Only lines holding "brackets" are needed; copy each of them from the data below.

*** Opening of MATERIAL PROVIDED ***

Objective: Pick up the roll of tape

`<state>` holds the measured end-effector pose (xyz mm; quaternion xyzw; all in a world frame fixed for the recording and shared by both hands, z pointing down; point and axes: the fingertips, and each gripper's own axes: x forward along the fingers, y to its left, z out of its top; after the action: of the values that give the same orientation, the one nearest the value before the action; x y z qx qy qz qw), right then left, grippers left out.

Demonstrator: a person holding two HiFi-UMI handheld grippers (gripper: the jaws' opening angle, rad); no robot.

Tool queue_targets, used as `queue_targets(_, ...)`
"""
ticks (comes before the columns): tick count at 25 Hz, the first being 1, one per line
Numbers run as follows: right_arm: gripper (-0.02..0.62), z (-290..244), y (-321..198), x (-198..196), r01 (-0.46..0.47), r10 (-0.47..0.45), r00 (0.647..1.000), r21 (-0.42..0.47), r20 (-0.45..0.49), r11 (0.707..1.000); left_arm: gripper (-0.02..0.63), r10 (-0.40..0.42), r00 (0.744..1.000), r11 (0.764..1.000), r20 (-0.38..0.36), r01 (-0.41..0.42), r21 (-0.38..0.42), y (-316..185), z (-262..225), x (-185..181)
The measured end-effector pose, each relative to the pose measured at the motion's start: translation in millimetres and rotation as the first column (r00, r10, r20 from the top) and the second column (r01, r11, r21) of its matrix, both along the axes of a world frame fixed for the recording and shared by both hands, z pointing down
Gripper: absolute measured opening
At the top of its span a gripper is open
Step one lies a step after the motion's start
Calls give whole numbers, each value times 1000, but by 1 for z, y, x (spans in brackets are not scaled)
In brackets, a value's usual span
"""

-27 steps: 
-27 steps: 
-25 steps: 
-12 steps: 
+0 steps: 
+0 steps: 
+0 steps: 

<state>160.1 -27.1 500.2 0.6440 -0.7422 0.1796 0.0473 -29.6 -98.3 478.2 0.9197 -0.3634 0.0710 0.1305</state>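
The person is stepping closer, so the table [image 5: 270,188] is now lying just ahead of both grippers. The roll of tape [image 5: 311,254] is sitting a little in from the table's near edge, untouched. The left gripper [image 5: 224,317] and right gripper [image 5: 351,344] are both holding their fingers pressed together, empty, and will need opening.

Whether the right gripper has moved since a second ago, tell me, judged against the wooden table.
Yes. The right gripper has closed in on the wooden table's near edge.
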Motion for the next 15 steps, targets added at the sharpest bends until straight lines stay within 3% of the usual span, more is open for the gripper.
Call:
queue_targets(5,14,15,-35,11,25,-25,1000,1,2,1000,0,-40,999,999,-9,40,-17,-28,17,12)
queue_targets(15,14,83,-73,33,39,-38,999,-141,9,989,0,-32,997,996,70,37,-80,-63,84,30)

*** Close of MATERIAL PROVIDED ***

• [TASK ANSWER]:
Calls give whole numbers, each value times 1000, but by 1 for z, y, x (spans in brackets are not scaled)
In brackets, a value's usual span

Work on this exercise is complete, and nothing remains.